Directions
Your output should consist of the data, copied exactly.
- - - - - - -
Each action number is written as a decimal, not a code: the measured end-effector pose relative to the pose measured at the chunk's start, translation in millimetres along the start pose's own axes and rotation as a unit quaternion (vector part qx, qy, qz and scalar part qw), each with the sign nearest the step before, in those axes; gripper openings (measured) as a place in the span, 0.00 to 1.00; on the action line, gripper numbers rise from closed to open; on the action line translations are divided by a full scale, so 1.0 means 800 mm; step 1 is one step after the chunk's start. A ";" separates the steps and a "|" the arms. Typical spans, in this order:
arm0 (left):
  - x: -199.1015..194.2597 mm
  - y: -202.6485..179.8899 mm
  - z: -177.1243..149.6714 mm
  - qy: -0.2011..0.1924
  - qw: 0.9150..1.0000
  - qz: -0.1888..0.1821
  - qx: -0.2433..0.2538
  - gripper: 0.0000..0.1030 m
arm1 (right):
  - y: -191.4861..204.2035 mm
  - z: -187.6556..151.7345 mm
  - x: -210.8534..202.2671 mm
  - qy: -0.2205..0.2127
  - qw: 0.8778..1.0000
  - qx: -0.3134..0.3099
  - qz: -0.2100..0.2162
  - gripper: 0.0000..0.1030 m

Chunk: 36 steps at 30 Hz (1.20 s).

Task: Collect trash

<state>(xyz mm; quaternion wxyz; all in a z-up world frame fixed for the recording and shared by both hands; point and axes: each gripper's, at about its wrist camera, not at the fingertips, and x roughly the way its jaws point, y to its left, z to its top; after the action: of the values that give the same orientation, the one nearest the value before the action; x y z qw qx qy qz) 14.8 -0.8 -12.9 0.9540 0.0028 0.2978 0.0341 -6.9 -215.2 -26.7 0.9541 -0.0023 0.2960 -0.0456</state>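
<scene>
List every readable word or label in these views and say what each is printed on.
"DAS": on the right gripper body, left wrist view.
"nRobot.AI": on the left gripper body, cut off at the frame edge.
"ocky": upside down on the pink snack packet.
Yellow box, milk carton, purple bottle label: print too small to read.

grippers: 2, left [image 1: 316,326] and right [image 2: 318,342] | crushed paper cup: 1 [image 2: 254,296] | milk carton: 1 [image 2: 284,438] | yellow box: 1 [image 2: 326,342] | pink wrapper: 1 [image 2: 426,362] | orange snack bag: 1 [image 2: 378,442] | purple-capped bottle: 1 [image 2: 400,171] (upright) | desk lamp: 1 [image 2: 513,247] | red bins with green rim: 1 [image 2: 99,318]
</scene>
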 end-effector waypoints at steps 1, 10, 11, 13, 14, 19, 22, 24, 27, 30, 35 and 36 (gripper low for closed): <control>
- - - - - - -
Exercise response
Each action number is written as a decimal, not a code: the measured end-effector pose relative to the pose measured at the chunk's start, translation in millimetres along the start pose's own axes and rotation as a unit quaternion (vector part qx, qy, qz and scalar part qw), each with the sign nearest the step before, in those axes; gripper openings (measured) as a place in the span, 0.00 to 1.00; on the action line, gripper numbers rise from closed to open; on the action line translations are divided by a full scale, so 1.0 means 800 mm; step 1 is one step after the chunk's start. A ";" separates the steps and a "|" the arms. Typical spans, in this order:
arm0 (left):
  - x: -199.1015..194.2597 mm
  - y: -202.6485..179.8899 mm
  - z: -177.1243..149.6714 mm
  - qy: -0.2011..0.1924
  - qw: 0.9150..1.0000
  - qz: -0.1888..0.1821
  - qx: -0.2433..0.2538
  - gripper: 0.0000..0.1030 m
arm1 (right):
  - y: -191.4861..204.2035 mm
  - z: -187.6556..151.7345 mm
  - x: -210.8534..202.2671 mm
  - qy: -0.2205..0.2127
  - qw: 0.8778..1.0000
  - qx: -0.3134..0.3099
  - qz: -0.2100..0.2162
  - gripper: 0.0000..0.1030 m

Chunk: 36 steps at 30 Hz (1.20 s).

Task: Collect trash

<state>(xyz mm; quaternion wxyz; all in a z-up world frame fixed for the recording and shared by both hands; point and axes: each gripper's, at about its wrist camera, not at the fingertips, and x roughly the way its jaws point, y to its left, z to its top; after the action: of the values that give the same orientation, the one nearest the value before the action; x y z qw qx qy qz) 14.8 -0.8 -12.9 0.9540 0.0028 0.2978 0.0341 -6.9 -215.2 -26.7 0.9541 -0.0023 0.2960 -0.0456</state>
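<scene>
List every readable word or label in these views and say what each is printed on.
"DAS": on the right gripper body, left wrist view.
"nRobot.AI": on the left gripper body, cut off at the frame edge.
"ocky": upside down on the pink snack packet.
Yellow box, milk carton, purple bottle label: print too small to read.

grippers: 2, left [image 1: 316,326] and right [image 2: 318,342] | crushed paper cup: 1 [image 2: 254,296] | milk carton: 1 [image 2: 284,438] | yellow box: 1 [image 2: 326,342] | pink wrapper: 1 [image 2: 426,362] | orange snack bag: 1 [image 2: 378,442] | purple-capped bottle: 1 [image 2: 400,171] (upright) | desk lamp: 1 [image 2: 513,247] | red bins with green rim: 1 [image 2: 99,318]
</scene>
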 end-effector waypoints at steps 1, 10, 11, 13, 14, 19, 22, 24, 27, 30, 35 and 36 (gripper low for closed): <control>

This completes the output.